Housing Beyond Profit: A Comparison of U.S. and German Alternative Ownership Models
Sabine Horlitz
Ms. Sabine Horlitz was a DAAD/AICGS fellow 2012. Her research compares U.S. and German housing politics with a focus on their role in the recent financial and real estate crisis. Starting from the working assumption that neither the market nor the state are able or willing to provide decent housing for all, she seeks to compile and propose for discussion currently existing alternative models for the provision of housing and will focus particularly on the capabilities of not-for-profit ownership models that allow the respective products to be taken out of the realm of the speculative market.

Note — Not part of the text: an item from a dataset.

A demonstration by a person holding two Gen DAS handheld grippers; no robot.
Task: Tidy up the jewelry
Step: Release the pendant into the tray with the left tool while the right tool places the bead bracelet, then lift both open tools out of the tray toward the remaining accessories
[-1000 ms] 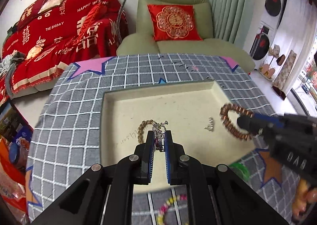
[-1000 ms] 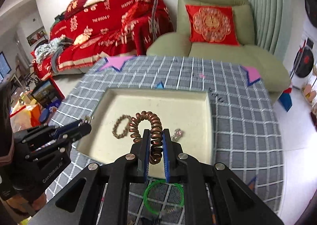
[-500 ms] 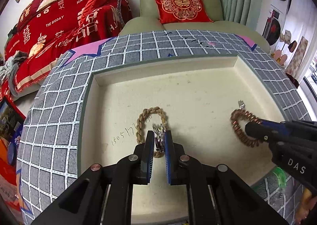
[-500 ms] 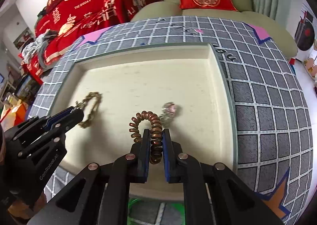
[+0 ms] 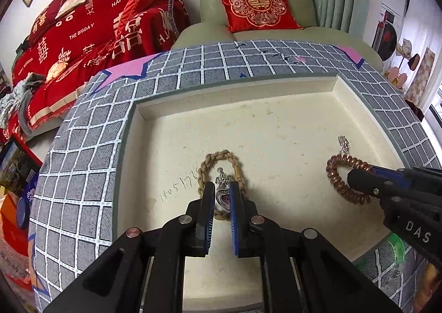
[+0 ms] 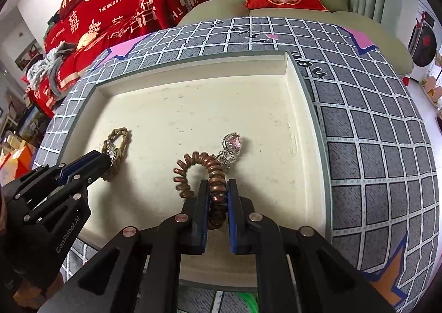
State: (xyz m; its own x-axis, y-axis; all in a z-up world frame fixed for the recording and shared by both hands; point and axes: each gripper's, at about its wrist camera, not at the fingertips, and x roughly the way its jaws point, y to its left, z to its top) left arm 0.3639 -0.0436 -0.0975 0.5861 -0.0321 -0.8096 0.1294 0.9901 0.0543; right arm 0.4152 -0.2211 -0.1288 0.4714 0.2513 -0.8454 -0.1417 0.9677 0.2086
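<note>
Left gripper fingers clamp heart pendant over rope bracelet; right gripper clamps copper coil bracelet in tray. Lower fully, release gently, keep pieces apart.

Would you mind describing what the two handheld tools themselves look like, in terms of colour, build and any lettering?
Both are matte black, angular linkages with silver round pivot bolts. Each ends in two flat, narrow fingers lined with blue pads. The left tool shows white "GenRobot.AI" lettering on its side in the right wrist view; the right tool bears white letters "DAS" in the left wrist view. No cables or sleeves are visible on them.
</note>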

Trained as an architect, Ms. Horlitz has been a doctoral fellow at the Center for Metropolitan Studies in Berlin researching the politics of U.S. public housing and especially the case of the St. Louis Pruitt-Igoe public housing project and its instrumentalization within the 1970s urban crisis. Since 2002, Sabine Horlitz has been a co-founder and co-editor of the Berlin-based architectural journal An Architektur, which focuses on the political dimension of architectural, planning, and urban issues. She has participated in various international conferences, research projects, and exhibitions. Her research interests include critical urban theory, the political economy of the city, housing issues, and the investigation of the possibilities and conditions of alternative models within the housing sector.
In recent years the shortcomings of both the market and of the state in providing decent housing for everyone has become particularly apparent. On the one hand housing, until recently a rather conservative inflation hedge, has increasingly become a speculative investment as new financial instruments emerged and ever more capital became available world-wide seeking new investment possibilities. As a consequence not only the building structures as such, but also their financial assets and the assets of those assets have been traded on the market for profit—a process that has led to the well known housing-related mortgage market bubble whose implosion had devastating effects for the millions of people who lost their homes as well as for the economy at large. The recent financial and real estate crisis has made it clear—once again, one is tempted to say—that, despite all rhetoric of the “trickle down effect,” there is a major conflict and even a fundamental contradiction between the commodity and speculative aspects of housing and its most crucial purpose: providing decent homes for everyone.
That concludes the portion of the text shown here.